## Task instructions:
Give every line below again, exactly as it appears.

··· Dataset excerpt

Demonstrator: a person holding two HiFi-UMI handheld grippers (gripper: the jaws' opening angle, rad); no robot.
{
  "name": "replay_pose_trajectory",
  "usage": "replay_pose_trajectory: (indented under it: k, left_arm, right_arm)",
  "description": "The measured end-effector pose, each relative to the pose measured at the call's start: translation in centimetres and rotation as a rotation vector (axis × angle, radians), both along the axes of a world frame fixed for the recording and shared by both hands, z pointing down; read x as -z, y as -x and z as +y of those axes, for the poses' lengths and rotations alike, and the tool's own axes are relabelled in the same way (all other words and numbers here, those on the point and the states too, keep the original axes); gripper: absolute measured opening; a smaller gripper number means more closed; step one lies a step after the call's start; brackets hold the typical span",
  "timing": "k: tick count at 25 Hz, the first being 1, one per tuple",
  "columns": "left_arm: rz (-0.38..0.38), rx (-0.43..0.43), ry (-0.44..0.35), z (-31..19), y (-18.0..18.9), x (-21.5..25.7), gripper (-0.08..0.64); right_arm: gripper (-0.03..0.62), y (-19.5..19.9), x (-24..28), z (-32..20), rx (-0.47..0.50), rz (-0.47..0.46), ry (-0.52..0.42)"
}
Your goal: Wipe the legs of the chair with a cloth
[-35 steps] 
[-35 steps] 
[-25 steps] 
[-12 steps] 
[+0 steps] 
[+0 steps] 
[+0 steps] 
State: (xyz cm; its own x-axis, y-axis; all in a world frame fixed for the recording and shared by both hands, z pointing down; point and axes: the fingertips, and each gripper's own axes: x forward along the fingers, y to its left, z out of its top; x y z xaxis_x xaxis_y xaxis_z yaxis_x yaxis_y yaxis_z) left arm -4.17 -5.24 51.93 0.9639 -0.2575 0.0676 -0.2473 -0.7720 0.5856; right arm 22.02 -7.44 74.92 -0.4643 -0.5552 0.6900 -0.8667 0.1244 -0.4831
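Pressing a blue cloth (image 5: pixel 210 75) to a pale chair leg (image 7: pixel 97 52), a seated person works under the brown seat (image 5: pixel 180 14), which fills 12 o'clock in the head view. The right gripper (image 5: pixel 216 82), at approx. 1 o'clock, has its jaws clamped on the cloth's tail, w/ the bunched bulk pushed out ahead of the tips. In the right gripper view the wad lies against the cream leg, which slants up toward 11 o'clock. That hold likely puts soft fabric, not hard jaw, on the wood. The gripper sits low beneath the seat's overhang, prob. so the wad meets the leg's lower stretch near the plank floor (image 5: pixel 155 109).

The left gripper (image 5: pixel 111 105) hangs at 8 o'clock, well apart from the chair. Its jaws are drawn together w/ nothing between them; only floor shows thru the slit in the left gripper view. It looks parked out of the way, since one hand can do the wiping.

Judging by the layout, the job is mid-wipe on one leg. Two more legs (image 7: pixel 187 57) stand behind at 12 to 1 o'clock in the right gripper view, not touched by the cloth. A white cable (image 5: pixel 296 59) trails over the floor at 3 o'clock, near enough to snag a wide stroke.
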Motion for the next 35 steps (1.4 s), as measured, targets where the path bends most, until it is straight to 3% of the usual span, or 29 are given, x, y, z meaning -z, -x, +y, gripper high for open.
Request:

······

## Solution for this task:
Demonstrator: a person holding two HiFi-UMI handheld grippers (gripper: the jaws' opening angle, rad); no robot.
{
  "name": "replay_pose_trajectory",
  "usage": "replay_pose_trajectory: (indented under it: k, left_arm, right_arm)",
  "description": "The measured end-effector pose, each relative to the pose measured at the call's start: translation in centimetres and rotation as a rotation vector (axis × angle, radians), both along the axes of a world frame fixed for the recording and shared by both hands, z pointing down; read x as -z, y as -x and z as +y of those axes, for the poses' lengths and rotations alike, and the tool's own axes are relabelled in the same way (all other words and numbers here, those on the point and the states too, keep the original axes); gripper: absolute measured opening; a smaller gripper number means more closed; step one lies a step after the call's start; brackets hold the typical span",
  "timing": "k: tick count at 25 Hz, the first being 1, one per tuple",
  "columns": "left_arm: rz (-0.38..0.38), rx (-0.43..0.43), ry (-0.44..0.35), z (-31..19), y (-18.0..18.9), x (-21.5..25.7), gripper (-0.08..0.64); right_arm: gripper (-0.03..0.62), y (-19.5..19.9), x (-24..28), z (-32..20), rx (-0.47..0.50), rz (-0.47..0.46), ry (-0.52..0.42)"
}
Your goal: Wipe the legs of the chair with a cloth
[-35 steps] 
[-35 steps] 
[-25 steps] 
[-12 steps] 
[+0 steps] 
[+0 steps] 
[+0 steps] 
State: (xyz cm; its own x-axis, y-axis; all in a world frame fixed for the recording and shared by both hands, z pointing down; point and axes: the fingertips, and each gripper's own axes: x forward along the fingers, y to its left, z out of its top; x y z xaxis_x xaxis_y xaxis_z yaxis_x yaxis_y yaxis_z) left arm -4.17 -5.24 51.93 0.9639 -0.2575 0.0676 -0.2473 -0.7720 0.5856; right arm 22.02 -7.44 74.92 -0.4643 -0.5552 0.6900 -0.8667 0.1244 -0.4831
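Pressing a blue cloth (image 5: pixel 210 75) to a pale chair leg (image 7: pixel 97 52), a seated person works under the brown seat (image 5: pixel 180 14), which fills 12 o'clock in the head view. The right gripper (image 5: pixel 216 82), at approx. 1 o'clock, has its jaws clamped on the cloth's tail, w/ the bunched bulk pushed out ahead of the tips. In the right gripper view the wad lies against the cream leg, which slants up toward 11 o'clock. That hold likely puts soft fabric, not hard jaw, on the wood. The gripper sits low beneath the seat's overhang, prob. so the wad meets the leg's lower stretch near the plank floor (image 5: pixel 155 109).

The left gripper (image 5: pixel 111 105) hangs at 8 o'clock, well apart from the chair. Its jaws are drawn together w/ nothing between them; only floor shows thru the slit in the left gripper view. It looks parked out of the way, since one hand can do the wiping.

Judging by the layout, the job is mid-wipe on one leg. Two more legs (image 7: pixel 187 57) stand behind at 12 to 1 o'clock in the right gripper view, not touched by the cloth. A white cable (image 5: pixel 296 59) trails over the floor at 3 o'clock, near enough to snag a wide stroke.
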Motion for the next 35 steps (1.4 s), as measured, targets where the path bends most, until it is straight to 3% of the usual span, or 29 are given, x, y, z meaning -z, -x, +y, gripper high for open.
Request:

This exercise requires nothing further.